Within the CSWB strategy, Duraiappah launched a number of Canadian and Ontario policing first non-traditional and non-police response teams
- Mobile Community Crisis Rapid Response Team: Police and crisis personnel attend high-risk mental health calls together to provide immediate support.
- Community Crisis Rapid Response Team: crisis personnel from partner agencies attend low-risk mental health calls and provide on-site support.
- Embedded Community Crisis Rapid Response Team: crisis personnel resolve low-risk mental health calls and assist individuals by phone.
- Safe Centre Response Team: Police and a mobile support worker attend intimate partner incidents to provide early intervention and support to assist families.
- The creation of its first-ever community-embedded Intimate and Partner Violence Unit to respond to the growing needs in our Region.

===Human Rights Project===
In October 2020, Chief Duraiappah and Peel Regional Police committed to a human rights organizational change project with the Ontario Human Rights Commission (OHRC) by signing a Memorandum of Understanding. The Human Rights Project is a collaborative undertaking by Peel Regional Police with the Ontario Human Rights Commission (OHRC) and the Peel Police Service Board to examine discriminatory practices within the service.

=== Road map ===
Chief Duraiappah developed a road map for Innovation and Technology, as well as a Digital Officer Transformation plan to better equip officers to serve the community. This included the fastest body worn camera. deployment in Canadian policing history.

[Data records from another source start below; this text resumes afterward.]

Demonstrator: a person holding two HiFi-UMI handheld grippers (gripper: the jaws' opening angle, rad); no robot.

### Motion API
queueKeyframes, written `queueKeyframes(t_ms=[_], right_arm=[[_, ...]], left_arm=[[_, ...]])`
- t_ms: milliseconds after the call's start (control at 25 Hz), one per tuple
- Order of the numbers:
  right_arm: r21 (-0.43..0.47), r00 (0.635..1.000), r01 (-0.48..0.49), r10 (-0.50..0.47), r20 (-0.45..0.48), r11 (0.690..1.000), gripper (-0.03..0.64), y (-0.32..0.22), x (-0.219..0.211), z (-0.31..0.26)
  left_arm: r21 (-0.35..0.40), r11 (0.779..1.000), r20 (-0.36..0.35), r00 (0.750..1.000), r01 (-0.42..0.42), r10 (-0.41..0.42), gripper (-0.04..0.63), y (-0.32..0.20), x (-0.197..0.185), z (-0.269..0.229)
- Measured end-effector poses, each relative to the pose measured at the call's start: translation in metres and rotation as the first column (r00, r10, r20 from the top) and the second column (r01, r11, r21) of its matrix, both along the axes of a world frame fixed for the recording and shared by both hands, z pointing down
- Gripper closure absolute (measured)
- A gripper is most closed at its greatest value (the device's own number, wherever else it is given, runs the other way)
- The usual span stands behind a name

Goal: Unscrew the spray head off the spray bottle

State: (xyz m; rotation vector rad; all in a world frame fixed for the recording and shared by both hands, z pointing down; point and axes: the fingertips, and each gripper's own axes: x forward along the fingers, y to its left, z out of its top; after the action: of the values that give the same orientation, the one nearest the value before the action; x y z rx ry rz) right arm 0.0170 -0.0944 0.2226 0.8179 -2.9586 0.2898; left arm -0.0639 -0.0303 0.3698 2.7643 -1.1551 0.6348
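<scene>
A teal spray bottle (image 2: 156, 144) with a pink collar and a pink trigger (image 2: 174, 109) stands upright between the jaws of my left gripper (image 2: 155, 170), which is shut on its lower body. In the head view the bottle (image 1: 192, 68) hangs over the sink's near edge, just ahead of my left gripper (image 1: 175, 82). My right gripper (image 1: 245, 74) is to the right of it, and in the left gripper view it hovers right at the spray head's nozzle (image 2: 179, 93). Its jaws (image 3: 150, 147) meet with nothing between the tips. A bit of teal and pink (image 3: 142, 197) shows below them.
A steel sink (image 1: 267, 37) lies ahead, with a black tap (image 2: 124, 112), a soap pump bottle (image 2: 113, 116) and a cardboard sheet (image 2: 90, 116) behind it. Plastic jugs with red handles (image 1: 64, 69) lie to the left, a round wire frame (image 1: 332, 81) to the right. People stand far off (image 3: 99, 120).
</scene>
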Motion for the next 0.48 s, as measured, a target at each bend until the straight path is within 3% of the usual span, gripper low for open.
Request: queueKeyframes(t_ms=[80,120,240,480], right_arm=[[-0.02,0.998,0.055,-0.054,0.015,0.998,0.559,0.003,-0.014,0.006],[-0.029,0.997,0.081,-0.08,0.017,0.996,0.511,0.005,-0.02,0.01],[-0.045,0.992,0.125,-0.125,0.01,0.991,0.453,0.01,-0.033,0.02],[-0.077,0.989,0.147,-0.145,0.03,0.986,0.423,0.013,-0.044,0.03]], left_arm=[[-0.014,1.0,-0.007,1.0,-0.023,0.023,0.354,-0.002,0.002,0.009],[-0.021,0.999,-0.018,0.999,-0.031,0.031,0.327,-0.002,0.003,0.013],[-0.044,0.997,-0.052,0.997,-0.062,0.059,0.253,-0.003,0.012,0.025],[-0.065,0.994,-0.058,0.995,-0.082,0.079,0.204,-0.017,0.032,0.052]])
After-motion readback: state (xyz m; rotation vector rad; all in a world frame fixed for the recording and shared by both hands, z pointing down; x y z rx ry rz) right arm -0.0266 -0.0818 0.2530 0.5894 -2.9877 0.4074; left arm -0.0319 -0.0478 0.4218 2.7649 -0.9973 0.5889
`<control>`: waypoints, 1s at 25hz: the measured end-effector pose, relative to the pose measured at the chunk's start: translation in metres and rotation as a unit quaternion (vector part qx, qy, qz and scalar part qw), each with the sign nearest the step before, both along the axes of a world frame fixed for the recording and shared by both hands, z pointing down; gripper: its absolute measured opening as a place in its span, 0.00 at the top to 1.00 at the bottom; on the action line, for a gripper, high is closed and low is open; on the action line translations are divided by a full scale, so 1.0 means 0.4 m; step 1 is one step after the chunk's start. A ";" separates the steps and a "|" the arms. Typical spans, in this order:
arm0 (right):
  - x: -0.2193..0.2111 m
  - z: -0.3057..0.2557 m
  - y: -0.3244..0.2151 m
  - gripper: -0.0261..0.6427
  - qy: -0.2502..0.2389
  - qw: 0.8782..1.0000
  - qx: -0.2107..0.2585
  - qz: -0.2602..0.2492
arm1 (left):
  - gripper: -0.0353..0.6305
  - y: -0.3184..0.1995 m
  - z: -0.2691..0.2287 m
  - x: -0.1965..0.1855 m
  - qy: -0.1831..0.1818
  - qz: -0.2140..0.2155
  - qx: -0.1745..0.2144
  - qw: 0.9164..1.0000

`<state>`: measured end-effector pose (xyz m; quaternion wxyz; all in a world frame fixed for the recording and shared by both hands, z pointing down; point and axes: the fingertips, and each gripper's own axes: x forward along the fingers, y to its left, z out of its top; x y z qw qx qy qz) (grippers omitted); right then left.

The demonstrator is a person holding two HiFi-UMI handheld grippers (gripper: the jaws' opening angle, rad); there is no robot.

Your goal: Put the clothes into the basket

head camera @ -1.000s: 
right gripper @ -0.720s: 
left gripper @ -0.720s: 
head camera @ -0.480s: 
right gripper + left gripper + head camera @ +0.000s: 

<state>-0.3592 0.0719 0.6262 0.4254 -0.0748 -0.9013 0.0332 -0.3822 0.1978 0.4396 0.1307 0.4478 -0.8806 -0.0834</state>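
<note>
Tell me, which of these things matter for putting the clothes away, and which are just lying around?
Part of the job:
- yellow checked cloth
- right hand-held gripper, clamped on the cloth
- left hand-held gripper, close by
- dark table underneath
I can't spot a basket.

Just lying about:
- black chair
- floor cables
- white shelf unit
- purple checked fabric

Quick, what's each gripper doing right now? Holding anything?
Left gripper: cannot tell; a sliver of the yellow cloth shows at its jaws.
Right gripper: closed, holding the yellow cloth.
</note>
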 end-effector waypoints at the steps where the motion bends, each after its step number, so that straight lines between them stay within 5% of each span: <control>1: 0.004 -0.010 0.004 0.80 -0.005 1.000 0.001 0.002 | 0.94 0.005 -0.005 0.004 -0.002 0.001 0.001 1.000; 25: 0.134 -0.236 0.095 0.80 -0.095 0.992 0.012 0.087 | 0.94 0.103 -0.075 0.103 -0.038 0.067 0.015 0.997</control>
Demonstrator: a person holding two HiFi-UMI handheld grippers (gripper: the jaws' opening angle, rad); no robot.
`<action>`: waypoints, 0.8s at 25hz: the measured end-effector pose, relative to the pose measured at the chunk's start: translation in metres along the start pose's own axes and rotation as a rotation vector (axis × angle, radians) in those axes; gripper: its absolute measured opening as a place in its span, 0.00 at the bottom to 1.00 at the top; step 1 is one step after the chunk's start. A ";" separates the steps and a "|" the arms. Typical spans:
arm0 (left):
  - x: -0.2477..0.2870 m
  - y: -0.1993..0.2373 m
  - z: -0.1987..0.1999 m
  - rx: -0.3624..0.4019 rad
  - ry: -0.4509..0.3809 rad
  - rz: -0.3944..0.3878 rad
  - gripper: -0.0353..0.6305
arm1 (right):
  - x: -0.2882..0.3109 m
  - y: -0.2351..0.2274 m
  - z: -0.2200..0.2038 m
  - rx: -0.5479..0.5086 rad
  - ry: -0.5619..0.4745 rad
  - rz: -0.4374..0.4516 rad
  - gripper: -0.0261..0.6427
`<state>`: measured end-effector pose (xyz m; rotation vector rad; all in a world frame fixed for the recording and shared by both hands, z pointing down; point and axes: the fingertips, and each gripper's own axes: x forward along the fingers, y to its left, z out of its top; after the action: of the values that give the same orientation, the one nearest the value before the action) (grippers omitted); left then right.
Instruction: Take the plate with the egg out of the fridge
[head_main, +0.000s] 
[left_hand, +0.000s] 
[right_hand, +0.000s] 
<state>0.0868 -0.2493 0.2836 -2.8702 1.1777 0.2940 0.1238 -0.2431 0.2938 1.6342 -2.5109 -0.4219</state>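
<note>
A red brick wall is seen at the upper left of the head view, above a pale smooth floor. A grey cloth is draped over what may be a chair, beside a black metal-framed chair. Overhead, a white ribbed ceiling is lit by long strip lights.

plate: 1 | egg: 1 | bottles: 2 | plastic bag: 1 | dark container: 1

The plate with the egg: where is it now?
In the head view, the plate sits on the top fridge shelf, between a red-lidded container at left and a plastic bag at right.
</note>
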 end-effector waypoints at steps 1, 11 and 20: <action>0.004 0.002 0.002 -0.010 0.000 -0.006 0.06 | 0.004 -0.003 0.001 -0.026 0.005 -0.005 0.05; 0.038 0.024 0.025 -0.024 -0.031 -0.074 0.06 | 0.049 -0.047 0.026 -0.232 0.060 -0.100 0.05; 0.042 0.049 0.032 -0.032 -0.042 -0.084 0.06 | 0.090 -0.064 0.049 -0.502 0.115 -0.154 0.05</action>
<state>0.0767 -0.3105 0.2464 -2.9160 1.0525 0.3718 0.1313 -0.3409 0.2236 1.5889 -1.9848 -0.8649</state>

==Honours and associations==
From June 2022 to June 2023, Duraiappah served as President of the Ontario Association of Chiefs of Police. He is the recipient of the Queen Elizabeth II Diamond Jubilee Medal and is an Officer of the Order of Merit of the Police Forces. In November 2022, Chief Duraiappah was appointed to the Order of Ontario. He is also an active member of the Major City Chiefs Association (MCCA).

Duraiappah is involved in the community as Board of Directors for Runnymede Healthcare Centre and SAAAC Austism Centre.

Although he never served in the Canadian Forces, he is currently an honorary Senate member for the Lorne Scots Primary Reserve unit.